[COLLECTED MATERIAL]:
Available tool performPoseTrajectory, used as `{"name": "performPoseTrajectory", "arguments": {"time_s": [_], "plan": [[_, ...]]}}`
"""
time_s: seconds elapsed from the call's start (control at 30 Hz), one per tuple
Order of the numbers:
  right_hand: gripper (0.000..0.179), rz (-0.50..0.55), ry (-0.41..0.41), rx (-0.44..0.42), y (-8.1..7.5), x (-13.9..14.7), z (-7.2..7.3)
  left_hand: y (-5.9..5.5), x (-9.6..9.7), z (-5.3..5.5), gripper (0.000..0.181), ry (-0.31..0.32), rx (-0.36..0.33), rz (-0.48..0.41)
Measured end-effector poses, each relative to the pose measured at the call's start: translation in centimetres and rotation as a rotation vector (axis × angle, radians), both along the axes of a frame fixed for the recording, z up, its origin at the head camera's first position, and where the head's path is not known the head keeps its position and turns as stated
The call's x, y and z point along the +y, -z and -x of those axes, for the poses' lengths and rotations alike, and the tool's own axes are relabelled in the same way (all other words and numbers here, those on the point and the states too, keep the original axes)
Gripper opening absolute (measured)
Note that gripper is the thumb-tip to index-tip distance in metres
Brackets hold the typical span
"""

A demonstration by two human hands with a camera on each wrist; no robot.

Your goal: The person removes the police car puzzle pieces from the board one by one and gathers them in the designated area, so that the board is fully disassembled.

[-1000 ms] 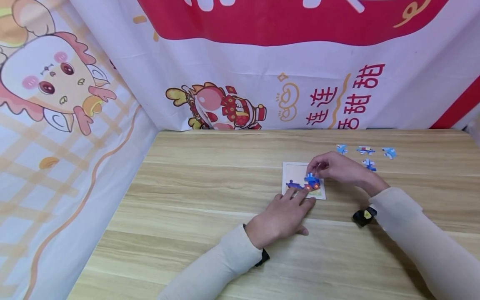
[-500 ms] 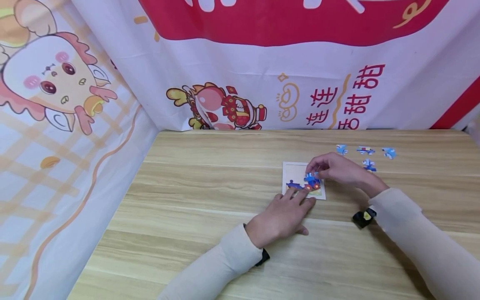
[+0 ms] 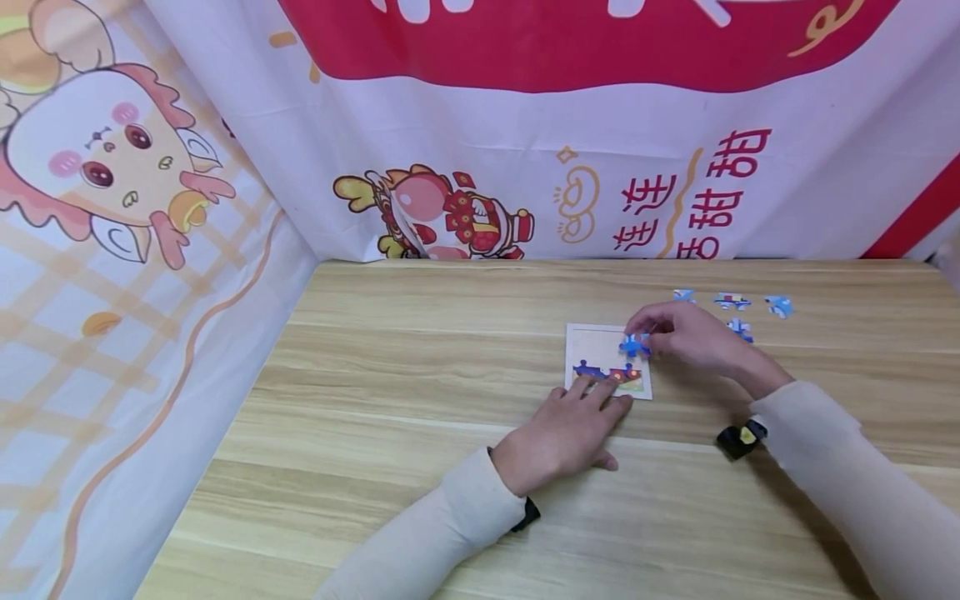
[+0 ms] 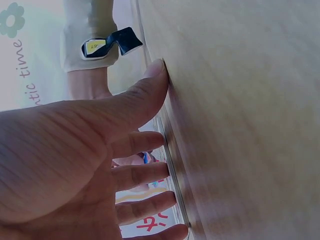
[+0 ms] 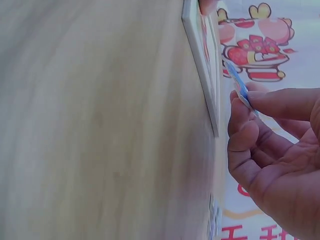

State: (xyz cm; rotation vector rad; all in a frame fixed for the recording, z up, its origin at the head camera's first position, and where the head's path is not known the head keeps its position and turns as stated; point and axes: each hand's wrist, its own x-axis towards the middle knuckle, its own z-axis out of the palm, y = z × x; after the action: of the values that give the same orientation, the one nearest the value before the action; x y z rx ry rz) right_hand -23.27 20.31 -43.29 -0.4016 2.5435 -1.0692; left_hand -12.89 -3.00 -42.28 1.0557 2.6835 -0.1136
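Observation:
A small white-bordered puzzle tray (image 3: pixel 571 350) lies on the table, with train-picture pieces (image 3: pixel 628 375) fitted along its near side. Between thumb and fingers my right hand (image 3: pixel 693 337) pinches a blue puzzle piece (image 3: pixel 633 345) above the tray's right part; the right wrist view shows that piece (image 5: pixel 241 90) tilted and apart from the tray (image 5: pixel 202 70). My left hand (image 3: pixel 562 429) lies at the near edge with fingertips on the tray and its lowest pieces, fingers spread and fairly straight. The left wrist view shows its thumb against the table; the fingertips cover part of the picture.
Several loose blue puzzle pieces lie on the wooden table (image 3: pixel 420 358) at the back right, among them one with a red and yellow patch (image 3: pixel 731 301) and a light-blue one (image 3: pixel 778 306). A printed cloth (image 3: pixel 480 125) hangs along the table's back edge.
My right hand has lifted the blue piece off the lower pieces and shifted slightly right, so the red-wheeled piece beneath shows more. The left hand has stayed in place.

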Motion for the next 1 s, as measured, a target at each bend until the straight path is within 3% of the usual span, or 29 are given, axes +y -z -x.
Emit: {"name": "performPoseTrajectory", "arguments": {"time_s": [0.3, 0.7, 1.0], "plan": [[0.026, -0.014, 0.033, 0.017, -0.2, 2.6, -0.2, 0.0, 0.0, 0.0, 0.083, -0.007, -0.021, 0.005], [0.031, -0.020, 0.131, 0.003, -0.6, 8.4, -1.0, -0.2, 0.1, 0.0, 0.082, -0.017, -0.058, -0.002], [0.034, -0.119, 0.193, 0.000, -0.3, 13.7, -1.4, -0.2, 0.1, 0.0, 0.081, -0.016, -0.055, -0.004]]}}
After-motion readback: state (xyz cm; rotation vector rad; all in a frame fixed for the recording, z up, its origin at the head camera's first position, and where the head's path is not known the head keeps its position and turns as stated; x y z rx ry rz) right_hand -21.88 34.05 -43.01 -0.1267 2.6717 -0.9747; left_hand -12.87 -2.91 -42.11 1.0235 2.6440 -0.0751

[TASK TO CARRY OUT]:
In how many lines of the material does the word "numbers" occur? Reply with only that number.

[EXERCISE SOLUTION]:
2